The wrapper code, also updated but nothing major at all
The actual fancy stuff, a reindenting script, tested on every test of the spec with 1 to 80 columns, the test checks that the new AST is identical to the old one, minus softbreaks. The actual test I propose only checks for reindenting on one column, because 80 * 610 starts to take a little time I'm afraid. Note that the script could break in a few more places than it currently does, and certainly be massively optimized, but I think it's already in a state worth merging because, as far as I can tell, it is now provably reliable.

MathieuDuponchelle · 2017-01-05T01:25:59Z

That is a timeout, pretty sure the code is fine, @jgm if you feel like triggering a new run :)

MathieuDuponchelle · 2017-01-05T15:48:42Z

Rebased and pushed, no timeout this time :)

jgm · 2017-01-05T20:08:58Z

Is it possible to break this into smaller, logical chunks? This is currently such a big ball of code, touching so many parts of the code base, that it's hard to survey.

For example, I see changes in buffer.h like this:

-  /* Oversize the buffer by 50% to guarantee amortized linear time
 -   * complexity on append operations. */
 -  bufsize_t new_size = target_size + target_size / 2;
 -  new_size += 1;
 -  new_size = (new_size + 7) & ~7;
 +  // Oversize the buffer by 50% to guarantee amortized linear time
 +  // complexity on append operations.
 +  bufsize_t add = target_size / 2;
 +  // Account for terminating NUL byte.

I wonder: Is that a mistake, going from target_size + target_size / 2 to target_size / 2? If it's intentional, what's the motivation? There is no explanation of this in the commit history.

That's just one example.

Can we have a commit, for example, that just adds reference nodes? After all, that's a single logical change that might make sense completely indepenedently of the "extent" stuff.

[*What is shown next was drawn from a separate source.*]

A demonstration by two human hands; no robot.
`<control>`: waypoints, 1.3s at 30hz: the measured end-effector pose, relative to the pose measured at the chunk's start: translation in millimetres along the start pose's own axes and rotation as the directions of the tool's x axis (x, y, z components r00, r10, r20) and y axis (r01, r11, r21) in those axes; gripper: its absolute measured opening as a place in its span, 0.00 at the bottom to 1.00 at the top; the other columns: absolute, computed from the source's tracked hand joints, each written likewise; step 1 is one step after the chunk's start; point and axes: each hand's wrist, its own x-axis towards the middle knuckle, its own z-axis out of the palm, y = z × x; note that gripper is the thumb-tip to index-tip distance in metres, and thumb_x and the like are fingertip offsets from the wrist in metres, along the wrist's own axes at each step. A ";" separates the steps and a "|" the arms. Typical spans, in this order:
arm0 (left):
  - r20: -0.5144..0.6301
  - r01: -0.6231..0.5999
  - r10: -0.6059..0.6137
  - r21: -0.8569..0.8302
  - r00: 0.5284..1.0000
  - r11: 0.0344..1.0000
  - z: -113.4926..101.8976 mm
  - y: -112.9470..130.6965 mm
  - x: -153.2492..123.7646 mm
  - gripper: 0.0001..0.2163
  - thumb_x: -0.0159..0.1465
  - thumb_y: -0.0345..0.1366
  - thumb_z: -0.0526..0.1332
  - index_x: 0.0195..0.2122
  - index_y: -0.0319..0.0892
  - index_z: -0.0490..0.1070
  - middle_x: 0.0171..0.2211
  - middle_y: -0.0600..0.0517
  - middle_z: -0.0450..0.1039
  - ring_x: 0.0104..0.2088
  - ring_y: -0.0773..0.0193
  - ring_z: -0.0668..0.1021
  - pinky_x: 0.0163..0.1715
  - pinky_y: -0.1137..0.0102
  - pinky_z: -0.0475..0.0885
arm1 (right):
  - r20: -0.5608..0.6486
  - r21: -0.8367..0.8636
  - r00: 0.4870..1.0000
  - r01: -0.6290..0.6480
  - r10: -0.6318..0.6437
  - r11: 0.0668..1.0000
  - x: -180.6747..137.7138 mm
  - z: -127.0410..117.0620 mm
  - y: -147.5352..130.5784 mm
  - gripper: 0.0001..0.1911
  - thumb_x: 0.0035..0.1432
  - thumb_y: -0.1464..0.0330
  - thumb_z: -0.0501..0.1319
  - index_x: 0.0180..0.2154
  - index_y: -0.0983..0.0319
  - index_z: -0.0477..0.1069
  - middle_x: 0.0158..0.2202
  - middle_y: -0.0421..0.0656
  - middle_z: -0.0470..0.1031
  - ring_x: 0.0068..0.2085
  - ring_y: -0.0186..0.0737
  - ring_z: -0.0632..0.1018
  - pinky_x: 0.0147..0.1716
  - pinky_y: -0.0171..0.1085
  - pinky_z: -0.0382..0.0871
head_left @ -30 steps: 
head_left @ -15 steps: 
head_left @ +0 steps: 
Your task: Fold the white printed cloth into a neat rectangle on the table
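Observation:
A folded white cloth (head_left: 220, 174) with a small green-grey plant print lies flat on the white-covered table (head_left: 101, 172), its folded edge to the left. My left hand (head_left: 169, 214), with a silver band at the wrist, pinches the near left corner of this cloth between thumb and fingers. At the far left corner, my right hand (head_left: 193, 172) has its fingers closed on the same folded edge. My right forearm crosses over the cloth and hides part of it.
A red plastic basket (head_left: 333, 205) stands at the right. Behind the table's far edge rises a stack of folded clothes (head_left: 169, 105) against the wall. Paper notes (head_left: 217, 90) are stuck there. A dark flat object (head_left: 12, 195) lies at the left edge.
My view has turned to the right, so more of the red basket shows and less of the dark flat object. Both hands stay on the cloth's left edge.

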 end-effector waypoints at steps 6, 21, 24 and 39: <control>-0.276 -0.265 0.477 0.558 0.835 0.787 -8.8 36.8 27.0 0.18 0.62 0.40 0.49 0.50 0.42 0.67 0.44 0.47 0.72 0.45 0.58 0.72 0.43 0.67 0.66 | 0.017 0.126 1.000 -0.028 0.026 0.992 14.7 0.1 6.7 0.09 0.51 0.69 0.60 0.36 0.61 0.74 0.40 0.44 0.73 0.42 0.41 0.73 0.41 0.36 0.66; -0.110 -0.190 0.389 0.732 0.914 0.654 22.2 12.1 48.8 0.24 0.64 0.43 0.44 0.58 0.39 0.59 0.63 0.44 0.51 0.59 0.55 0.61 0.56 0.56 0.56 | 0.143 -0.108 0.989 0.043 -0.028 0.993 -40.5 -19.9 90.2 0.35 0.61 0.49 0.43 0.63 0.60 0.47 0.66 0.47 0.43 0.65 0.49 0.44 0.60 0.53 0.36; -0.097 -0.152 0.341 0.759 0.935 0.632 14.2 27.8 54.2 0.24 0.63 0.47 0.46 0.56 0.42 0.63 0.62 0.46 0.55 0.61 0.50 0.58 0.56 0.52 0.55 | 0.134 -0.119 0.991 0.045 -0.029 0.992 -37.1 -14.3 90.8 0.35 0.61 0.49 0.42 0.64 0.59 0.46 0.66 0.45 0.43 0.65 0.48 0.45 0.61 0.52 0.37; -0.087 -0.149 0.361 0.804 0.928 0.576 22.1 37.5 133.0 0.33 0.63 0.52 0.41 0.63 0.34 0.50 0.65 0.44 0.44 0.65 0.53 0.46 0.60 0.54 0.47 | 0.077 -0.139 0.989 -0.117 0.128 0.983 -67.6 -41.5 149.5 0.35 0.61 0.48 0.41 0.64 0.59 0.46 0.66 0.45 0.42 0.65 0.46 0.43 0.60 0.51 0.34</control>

As for the demo script, I wasn't sure from your description what it did. But I think it would be better to develop it outside of cmark itself, so we don't get cmark too cluttered up. It certainly shouldn't go in the src/ tree with the other library code.

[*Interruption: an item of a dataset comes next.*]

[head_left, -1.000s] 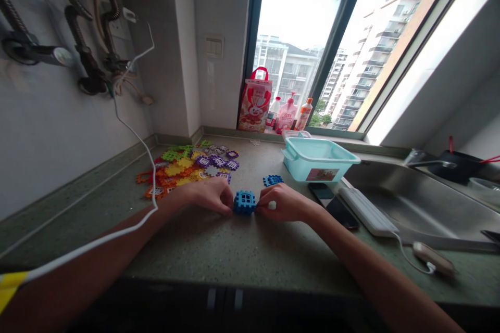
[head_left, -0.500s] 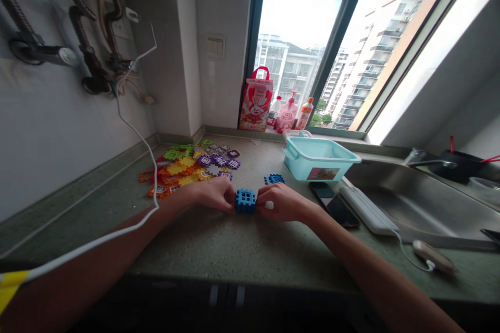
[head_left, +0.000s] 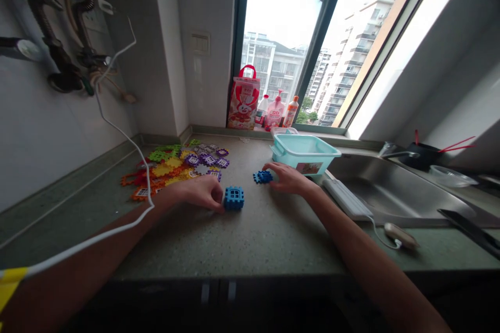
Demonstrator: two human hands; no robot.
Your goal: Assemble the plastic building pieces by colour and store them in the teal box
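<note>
A blue cube built from interlocking plastic pieces, with a window grid on its face, sits on the counter. My left hand is closed at its left side, thumb and fingers pinched against the edge. To the right and farther back lies a small pile of loose blue interlocking pieces. My right hand is beside that pile with fingers apart, the fingertips at its right edge. Whether they touch a piece is hard to make out.
Several loose purple, yellow, orange and green pieces are heaped behind my left hand. A turquoise bin stands behind my right hand. A white power strip lies by the sink. A white cord crosses over my left arm.
My right hand has let go of the cube and moved back and right to the loose blue pieces. My left hand stays at the cube. The view has shifted right.
</note>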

MathieuDuponchelle · 2017-01-05T20:36:32Z

@jgm, the first change you mention is from the commit from @nwellnhof that you reverted, which you had squashed together from a bunch of his commits ..

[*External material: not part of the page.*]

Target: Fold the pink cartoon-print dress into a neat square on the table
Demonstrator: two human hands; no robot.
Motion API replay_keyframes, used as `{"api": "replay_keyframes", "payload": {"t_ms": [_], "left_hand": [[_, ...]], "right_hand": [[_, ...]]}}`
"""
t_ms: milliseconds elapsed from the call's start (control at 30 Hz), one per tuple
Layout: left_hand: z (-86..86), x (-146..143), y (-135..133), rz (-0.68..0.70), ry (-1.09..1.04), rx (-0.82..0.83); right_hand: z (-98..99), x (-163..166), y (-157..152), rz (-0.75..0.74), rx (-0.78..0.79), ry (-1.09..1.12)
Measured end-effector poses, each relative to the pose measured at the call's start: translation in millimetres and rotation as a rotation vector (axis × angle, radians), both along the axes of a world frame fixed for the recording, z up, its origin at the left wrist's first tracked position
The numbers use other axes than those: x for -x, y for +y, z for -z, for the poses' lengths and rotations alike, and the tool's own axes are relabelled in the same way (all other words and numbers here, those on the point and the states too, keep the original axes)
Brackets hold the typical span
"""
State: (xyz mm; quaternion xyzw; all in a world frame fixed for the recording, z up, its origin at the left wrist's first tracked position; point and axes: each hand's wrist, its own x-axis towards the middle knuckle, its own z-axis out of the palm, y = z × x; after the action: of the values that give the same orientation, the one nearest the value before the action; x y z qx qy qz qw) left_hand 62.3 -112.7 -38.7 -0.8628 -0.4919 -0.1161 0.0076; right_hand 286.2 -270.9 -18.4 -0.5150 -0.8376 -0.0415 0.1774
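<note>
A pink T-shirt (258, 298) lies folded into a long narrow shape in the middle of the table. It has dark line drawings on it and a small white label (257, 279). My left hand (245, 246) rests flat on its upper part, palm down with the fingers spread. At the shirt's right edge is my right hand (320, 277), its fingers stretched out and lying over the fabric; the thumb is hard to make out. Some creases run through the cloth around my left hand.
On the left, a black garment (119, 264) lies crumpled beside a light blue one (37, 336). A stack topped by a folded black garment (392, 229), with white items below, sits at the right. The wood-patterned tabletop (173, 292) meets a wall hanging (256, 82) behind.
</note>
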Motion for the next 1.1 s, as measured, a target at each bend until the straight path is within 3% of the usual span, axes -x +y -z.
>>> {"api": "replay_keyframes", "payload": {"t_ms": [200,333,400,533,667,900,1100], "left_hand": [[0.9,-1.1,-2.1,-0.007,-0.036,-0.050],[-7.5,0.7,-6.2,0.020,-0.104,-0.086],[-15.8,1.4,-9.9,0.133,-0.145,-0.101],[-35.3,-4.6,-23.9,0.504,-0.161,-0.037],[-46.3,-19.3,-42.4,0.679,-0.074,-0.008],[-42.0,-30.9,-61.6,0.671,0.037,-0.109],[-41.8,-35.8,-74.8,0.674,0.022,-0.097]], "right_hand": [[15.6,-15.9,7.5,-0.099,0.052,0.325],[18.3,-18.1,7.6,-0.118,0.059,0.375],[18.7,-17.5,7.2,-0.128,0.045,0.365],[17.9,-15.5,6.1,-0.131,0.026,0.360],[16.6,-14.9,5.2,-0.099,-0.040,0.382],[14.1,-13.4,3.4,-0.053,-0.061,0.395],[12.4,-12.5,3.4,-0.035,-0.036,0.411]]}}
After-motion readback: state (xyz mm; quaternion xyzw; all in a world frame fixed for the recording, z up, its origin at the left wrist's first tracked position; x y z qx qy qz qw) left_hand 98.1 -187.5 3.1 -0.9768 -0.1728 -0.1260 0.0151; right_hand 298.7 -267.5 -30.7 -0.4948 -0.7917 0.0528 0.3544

MathieuDuponchelle · 2017-01-05T20:40:12Z

My initial branch was also 4 commits that you ended up squashing as one, I had re-extracted the python stuff from it as it clearly needed to be separate, but squashing things together, merging them, reverting them then asking me to re-split them up is a bit frustrating I have to say

MathieuDuponchelle · 2017-01-05T20:42:08Z

As for putting the formatting script in src/, I put it there because the cmark executable is also located in there, even though it's not part of the library, just wanted to be consistent.

jgm · 2017-01-05T20:45:18Z

+++ Mathieu Duponchelle [Jan 05 17 12:36 ]:

***@***.***, the first change you mention is from the commit from ***@***.*** that you reverted, which you had squashed together from a bunch of his commits ..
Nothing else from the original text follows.